MiR-99b-5p expression and response to tyrosine kinase inhibitor treatment in clear cell renal cell carcinoma patients

// Magdalena Lukamowicz-Rajska 1 , Christiane Mittmann 1 , Michael Prummer 2 , Qing Zhong 1 , Jens Bedke 3 , Jorg Hennenlotter 3 , Arnulf Stenzl 3 , Axel Mischo 4 , Svenja Bihr 4 , Manuela Schmidinger 5 , Ursula Vogl 5 , Iris Blume 6 , Christoph Karlo 6 , Peter Schraml 1 and Holger Moch 1 1 Institute of Surgical Pathology, University Hospital Zurich, Zurich, Switzerland 2 NEXUS Personalized Health Technologies, ETH Zurich, Zurich, Switzerland 3 Department of Urology, University Tubingen, Tubingen, Germany 4 Oncology Department, University Hospital Zurich, Zurich, Switzerland 5 Department of Internal Medicine I, Division of Oncology & Comprehensive Cancer Center Vienna, Medical University of Vienna, Vienna, Austria 6 Institute for diagnostic and interventional Radiology, University Hospital Zurich, Zurich, Switzerland Correspondence to: Magdalena Lukamowicz-Rajska, email: // Keywords : renal cancer, ccRCC, miR, sunitinib, treatment response, microRNA, tyrosine kinase inhibitors Received : July 14, 2016 Accepted : September 18, 2016 Published : October 12, 2016 Abstract A number of treatments targeting VEGF or mTOR pathways have been approved for metastatic clear cell Renal Cell Carcinoma (ccRCC), but the majority of patients show disease progression after first line therapy with a very low rate of complete or long-term responders.

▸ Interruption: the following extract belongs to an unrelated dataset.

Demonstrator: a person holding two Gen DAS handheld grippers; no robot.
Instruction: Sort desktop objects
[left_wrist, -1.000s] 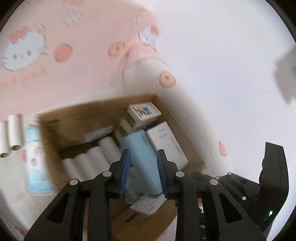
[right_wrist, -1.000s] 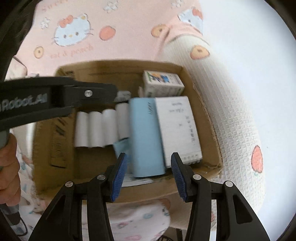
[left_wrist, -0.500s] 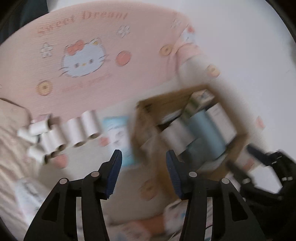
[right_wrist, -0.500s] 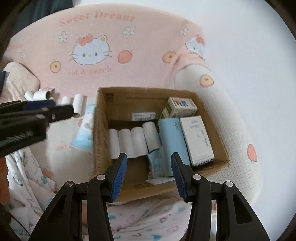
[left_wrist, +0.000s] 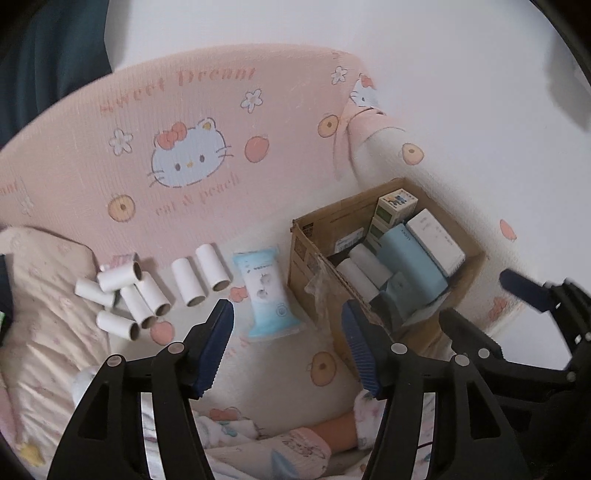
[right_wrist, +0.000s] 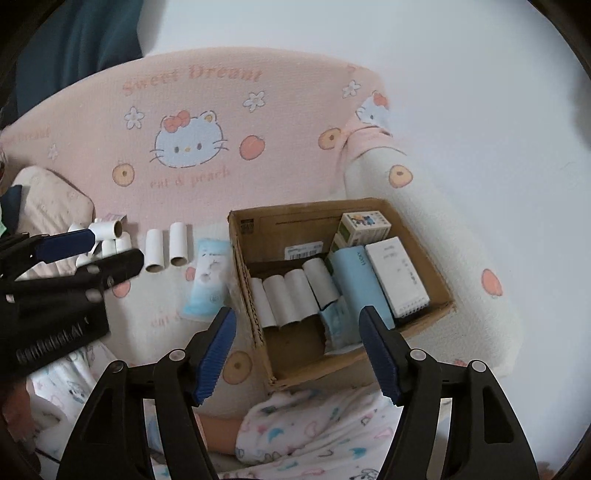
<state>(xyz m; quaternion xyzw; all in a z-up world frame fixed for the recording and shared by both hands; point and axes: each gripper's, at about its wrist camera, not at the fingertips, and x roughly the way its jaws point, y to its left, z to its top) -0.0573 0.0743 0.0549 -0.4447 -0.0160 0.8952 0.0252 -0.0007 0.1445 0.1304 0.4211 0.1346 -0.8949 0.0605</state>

It has been shown that miRs may play a role in prediction of treatment response in various cancer types. The aim of our study was to identify a miR signature predictive for RCC patients’ response to antiangiogenic tyrosine kinase inhibitor (TKI) treatment in the first line therapy. Sequencing of 40 paired normal/tumor formalin fixed and paraffin embedded ccRCC tissues revealed separate clustering via unsupervised dendrograms. With supervised analysis, the strongest differential expression was obtained with miR-99b-5p, which was significantly lower in patients with short progression free survival (<8 months) and TKI non-responders (progressive disease patients according to RECIST) (p<0.0001, each). Validation using RTqPCR and a second patient cohort compiled from three different hospitals (n=65) showed higher expression of miR-99b-5p in complete responders, but this trend did not reach statistical significance. It is concluded that low miR-99b-5p expression analyzed with sequencing methodology may correlate with tumor progression in TKI-treated ccRCC patients.